=== Source material ===

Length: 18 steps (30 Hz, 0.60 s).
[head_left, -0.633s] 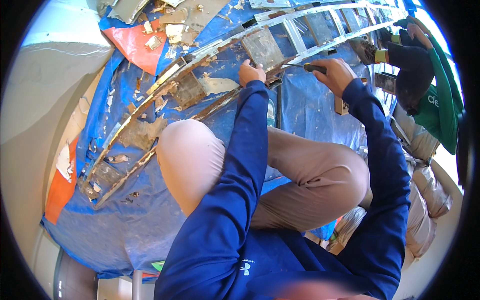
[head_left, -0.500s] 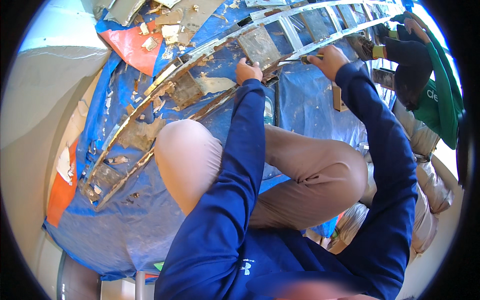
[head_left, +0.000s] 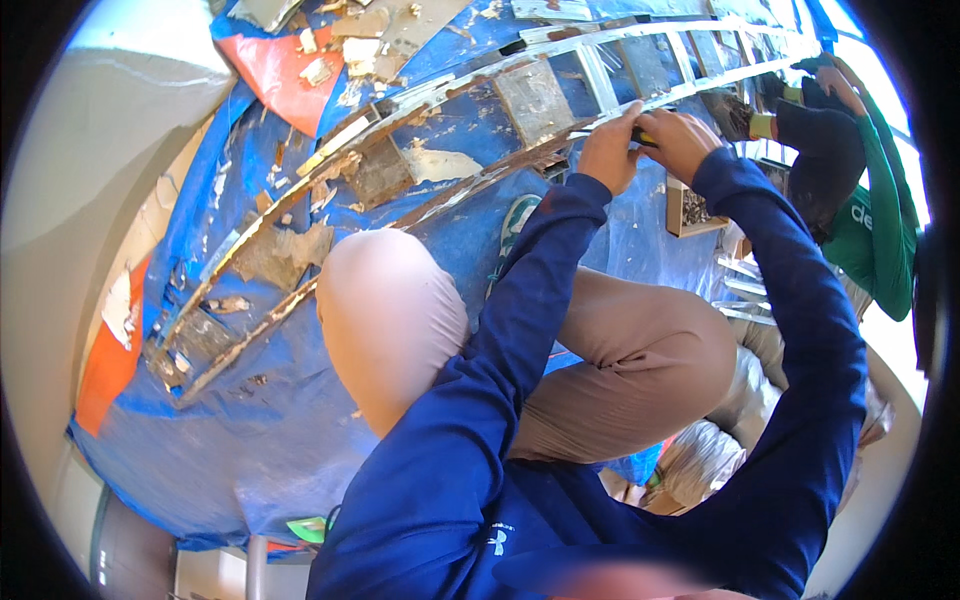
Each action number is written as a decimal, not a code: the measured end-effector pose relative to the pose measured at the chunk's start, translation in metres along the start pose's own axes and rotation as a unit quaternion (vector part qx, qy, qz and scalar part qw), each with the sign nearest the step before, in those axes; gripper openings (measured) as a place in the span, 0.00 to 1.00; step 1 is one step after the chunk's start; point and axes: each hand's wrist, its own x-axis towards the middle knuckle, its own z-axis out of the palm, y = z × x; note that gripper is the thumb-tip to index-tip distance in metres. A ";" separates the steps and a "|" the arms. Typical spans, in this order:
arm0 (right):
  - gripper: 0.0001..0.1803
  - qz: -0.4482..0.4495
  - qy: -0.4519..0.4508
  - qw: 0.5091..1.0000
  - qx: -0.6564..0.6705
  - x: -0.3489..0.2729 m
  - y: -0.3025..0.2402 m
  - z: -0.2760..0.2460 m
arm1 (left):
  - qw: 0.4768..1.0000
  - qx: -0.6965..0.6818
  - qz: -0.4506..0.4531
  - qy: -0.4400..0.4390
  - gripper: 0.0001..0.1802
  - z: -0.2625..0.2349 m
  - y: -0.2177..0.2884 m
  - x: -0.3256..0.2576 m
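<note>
My right hand [head_left: 682, 145] is closed round a slim hand tool with a black-and-yellow handle [head_left: 646, 138]; its working end is hidden. My left hand [head_left: 608, 155] meets it there, fingers bent around the tool's front end and the frame rail beside it; what they grip is hidden. Both hands are over the near rail of a long ladder-like frame [head_left: 470, 185], peeling white and rusty brown. Between its rails sit flat cross pieces, such as a worn grey-brown board [head_left: 533, 103] and a pale metal rung [head_left: 597, 78].
A blue tarp [head_left: 270, 440] covers the floor, with broken flakes and an orange sheet [head_left: 290, 85] at the upper left. A shallow box [head_left: 692, 210] of small dark pieces is by my right forearm. Another person in a green top [head_left: 880, 215] crouches at the right.
My left hand has left the grey-brown board and moved right to the tool. My right hand has shifted slightly right and lower, the tool still in it.
</note>
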 end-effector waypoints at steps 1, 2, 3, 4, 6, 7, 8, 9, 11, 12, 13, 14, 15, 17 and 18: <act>0.19 0.041 0.032 0.998 0.047 -0.002 0.000 -0.001 | 1.000 0.000 0.011 0.017 0.30 -0.001 0.000 0.002; 0.21 0.081 0.055 0.990 0.100 -0.004 0.002 -0.003 | 1.000 0.007 0.008 0.028 0.29 -0.002 -0.001 0.002; 0.23 0.126 0.058 0.979 0.150 -0.004 0.002 -0.002 | 0.998 0.012 0.014 0.053 0.27 -0.002 -0.001 0.002; 0.34 0.262 0.015 0.924 0.278 -0.005 0.005 -0.005 | 0.997 0.021 0.006 0.070 0.25 -0.001 0.000 0.002; 0.43 0.330 -0.067 0.890 0.307 -0.005 0.009 -0.003 | 0.995 0.025 0.006 0.098 0.22 0.004 0.002 0.000; 0.45 0.342 -0.104 0.885 0.298 -0.006 0.011 0.000 | 0.993 0.026 0.001 0.117 0.21 0.007 0.004 -0.002; 0.44 0.344 -0.096 0.878 0.317 -0.006 0.013 0.002 | 0.992 0.027 -0.002 0.127 0.20 0.011 0.005 -0.003; 0.44 0.354 -0.084 0.872 0.329 -0.006 0.015 0.005 | 0.990 0.027 -0.005 0.137 0.19 0.014 0.005 -0.004; 0.43 0.386 -0.086 0.844 0.363 -0.006 0.020 0.010 | 0.990 0.043 0.006 0.135 0.19 0.018 0.005 -0.005; 0.43 0.407 -0.102 0.822 0.385 -0.005 0.022 0.012 | 0.989 0.052 0.011 0.135 0.18 0.019 0.003 -0.006; 0.42 0.434 -0.103 0.806 0.389 -0.005 0.023 0.013 | 0.988 0.057 0.022 0.143 0.19 0.021 0.002 -0.007; 0.40 0.387 -0.111 0.837 0.372 -0.005 0.024 0.014 | 0.986 0.062 0.031 0.151 0.19 0.021 0.001 -0.008; 0.38 0.347 -0.103 0.869 0.337 -0.005 0.024 0.013 | 0.986 0.066 0.039 0.149 0.19 0.022 0.000 -0.009; 0.33 0.257 -0.075 0.933 0.239 -0.007 0.023 0.010 | 0.990 0.058 0.039 0.125 0.19 0.024 -0.001 -0.010; 0.30 0.204 -0.054 0.962 0.175 -0.009 0.021 0.008 | 0.992 0.055 0.032 0.113 0.18 0.024 0.000 -0.010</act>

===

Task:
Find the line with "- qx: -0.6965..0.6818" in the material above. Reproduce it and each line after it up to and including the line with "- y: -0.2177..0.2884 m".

Your response:
  - qx: -0.6965..0.6818
  - qz: -0.4506..0.4531
  - qy: -0.4400..0.4390
  - gripper: 0.0001..0.1802
  - z: -0.2625..0.2349 m
  - y: -0.2177..0.2884 m

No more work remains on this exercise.